A complete treatment of how linear maps act on tensor products — and how this perspective extends to group actions, where a group \(G\) acts on \(V \otimes W\) compatibly with its actions on \(V\) and \(W\) — belongs to the language of representation theory, which we develop in a future page of Section I. That language, in turn, is what makes the next idea possible: building neural networks whose internal computations respect symmetries of the data.
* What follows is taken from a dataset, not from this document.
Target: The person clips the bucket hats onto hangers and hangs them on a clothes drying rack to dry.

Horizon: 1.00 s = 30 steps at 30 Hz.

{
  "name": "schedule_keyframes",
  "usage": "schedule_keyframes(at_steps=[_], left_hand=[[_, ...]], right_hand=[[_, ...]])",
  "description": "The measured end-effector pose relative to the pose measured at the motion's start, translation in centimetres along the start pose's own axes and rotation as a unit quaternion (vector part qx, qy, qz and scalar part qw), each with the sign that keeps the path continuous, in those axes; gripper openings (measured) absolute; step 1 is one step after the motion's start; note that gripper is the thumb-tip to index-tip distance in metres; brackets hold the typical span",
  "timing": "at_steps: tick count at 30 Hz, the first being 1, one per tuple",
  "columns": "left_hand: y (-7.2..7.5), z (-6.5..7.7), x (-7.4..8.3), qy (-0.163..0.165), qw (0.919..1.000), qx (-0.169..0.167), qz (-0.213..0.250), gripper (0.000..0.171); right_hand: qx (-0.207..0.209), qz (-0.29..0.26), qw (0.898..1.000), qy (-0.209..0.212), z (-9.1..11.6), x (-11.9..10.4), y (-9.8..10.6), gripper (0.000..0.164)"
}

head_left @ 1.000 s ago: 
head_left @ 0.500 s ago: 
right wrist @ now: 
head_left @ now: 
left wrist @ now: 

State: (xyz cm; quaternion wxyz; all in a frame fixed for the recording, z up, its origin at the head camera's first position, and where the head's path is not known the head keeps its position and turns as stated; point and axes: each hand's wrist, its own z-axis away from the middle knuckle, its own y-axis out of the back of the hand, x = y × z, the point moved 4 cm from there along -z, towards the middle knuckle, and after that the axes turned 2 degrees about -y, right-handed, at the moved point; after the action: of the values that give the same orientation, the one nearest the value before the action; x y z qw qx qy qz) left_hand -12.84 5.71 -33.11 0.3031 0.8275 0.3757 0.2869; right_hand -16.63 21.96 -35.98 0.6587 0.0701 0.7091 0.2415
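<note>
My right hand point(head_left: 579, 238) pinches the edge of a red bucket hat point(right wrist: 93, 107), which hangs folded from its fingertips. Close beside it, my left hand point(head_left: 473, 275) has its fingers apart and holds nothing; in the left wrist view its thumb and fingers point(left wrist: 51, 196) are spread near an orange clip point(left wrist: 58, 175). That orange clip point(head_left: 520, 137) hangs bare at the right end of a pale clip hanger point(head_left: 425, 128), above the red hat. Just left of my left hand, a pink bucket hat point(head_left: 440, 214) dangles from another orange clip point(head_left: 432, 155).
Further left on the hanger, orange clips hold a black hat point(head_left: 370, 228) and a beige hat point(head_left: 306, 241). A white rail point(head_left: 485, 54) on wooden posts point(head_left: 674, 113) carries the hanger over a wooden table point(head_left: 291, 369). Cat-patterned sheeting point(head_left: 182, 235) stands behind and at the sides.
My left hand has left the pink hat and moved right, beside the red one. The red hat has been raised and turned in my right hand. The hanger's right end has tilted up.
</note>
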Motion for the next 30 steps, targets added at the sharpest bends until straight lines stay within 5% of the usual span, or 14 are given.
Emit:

Insight: Tensors as the Language of Deep Learning
While deep learning frameworks treat tensors primarily as multidimensional arrays, their algebraic power stems
from their identity as multilinear maps. In Transformer architectures, the Attention mechanism
is fundamentally a series of tensor contractions—specifically, bilinear operations where queries and keys interact to produce
attention weights.
In the emerging field of Geometric Deep Learning, the mathematical definition of a tensor
— how it transforms under coordinate changes — becomes critical. This enables the design of
Equivariant Neural Networks, where internal representations (scalars, vectors, and higher-order tensors)
transform consistently according to group representations. This ensures the model respects the underlying physical symmetries
of the data, such as rotation and reflection invariance in 3D molecular modeling or medical imaging. The relevant symmetries are formalized through continuous matrix groups such as \(SO(n)\), developed in the Lie groups series later in Section I; the geometric flavor of these groups is previewed in Geometry of Symmetry.